In [None]:
# Sorting Algorithms: A Comprehensive Guide

This notebook provides a complete implementation and analysis of various sorting algorithms in Python. We'll explore different approaches to sorting, their time and space complexities, and practical applications.

## Table of Contents
1. [Introduction to Sorting](#Introduction-to-Sorting)
2. [Basic Sorting Algorithms](#Basic-Sorting-Algorithms)
   - Bubble Sort
   - Selection Sort
   - Insertion Sort
3. [Advanced Sorting Algorithms](#Advanced-Sorting-Algorithms)
   - Merge Sort
   - Quick Sort
   - Heap Sort
4. [Non-Comparison Sorting Algorithms](#Non-Comparison-Sorting-Algorithms)
   - Counting Sort
   - Radix Sort
   - Bucket Sort
5. [Performance Analysis](#Performance-Analysis)
6. [When to Use Which Algorithm](#When-to-Use-Which-Algorithm)
7. [Best Practices](#Best-Practices)

## Introduction to Sorting

**Sorting** is the process of arranging elements in a specific order, typically ascending or descending.

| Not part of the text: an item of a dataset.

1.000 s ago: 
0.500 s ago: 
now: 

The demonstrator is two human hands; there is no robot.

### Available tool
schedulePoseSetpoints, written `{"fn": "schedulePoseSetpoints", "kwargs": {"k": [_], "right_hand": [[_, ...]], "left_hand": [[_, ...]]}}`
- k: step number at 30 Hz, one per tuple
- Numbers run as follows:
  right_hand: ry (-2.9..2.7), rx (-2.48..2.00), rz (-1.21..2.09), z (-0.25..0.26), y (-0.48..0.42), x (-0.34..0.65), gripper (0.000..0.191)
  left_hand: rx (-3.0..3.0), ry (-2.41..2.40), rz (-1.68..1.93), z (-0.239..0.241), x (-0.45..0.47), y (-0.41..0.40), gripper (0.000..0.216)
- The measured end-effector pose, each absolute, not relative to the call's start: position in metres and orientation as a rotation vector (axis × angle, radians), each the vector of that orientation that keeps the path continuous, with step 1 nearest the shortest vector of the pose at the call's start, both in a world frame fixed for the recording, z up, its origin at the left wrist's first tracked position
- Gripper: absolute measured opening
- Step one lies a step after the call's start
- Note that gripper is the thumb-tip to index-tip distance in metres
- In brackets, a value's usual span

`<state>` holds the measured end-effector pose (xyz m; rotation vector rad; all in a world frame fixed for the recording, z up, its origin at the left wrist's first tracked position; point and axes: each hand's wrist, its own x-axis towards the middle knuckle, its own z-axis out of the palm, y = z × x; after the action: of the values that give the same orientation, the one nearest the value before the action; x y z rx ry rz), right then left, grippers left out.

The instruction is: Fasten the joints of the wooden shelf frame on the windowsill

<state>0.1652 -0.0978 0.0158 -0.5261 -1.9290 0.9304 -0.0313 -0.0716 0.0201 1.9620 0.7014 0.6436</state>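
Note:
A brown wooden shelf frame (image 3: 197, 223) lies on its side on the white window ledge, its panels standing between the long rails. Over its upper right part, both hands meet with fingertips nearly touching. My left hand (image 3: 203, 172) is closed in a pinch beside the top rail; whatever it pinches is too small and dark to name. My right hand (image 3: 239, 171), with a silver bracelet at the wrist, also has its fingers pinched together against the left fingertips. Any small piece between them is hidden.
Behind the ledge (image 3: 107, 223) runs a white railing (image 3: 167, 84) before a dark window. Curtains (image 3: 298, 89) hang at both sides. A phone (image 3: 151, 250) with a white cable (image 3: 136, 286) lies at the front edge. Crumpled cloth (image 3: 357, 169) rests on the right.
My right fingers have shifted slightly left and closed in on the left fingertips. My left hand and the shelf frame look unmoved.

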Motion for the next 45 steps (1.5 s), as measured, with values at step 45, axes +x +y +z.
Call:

It's one of the most fundamental operations in computer science with applications in:

- **Database operations**: ORDER BY clauses
- **Search algorithms**: Binary search requires sorted data
- **Data analysis**: Finding median, percentiles
- **File systems**: Directory listings
- **E-commerce**: Product sorting by price, rating, etc.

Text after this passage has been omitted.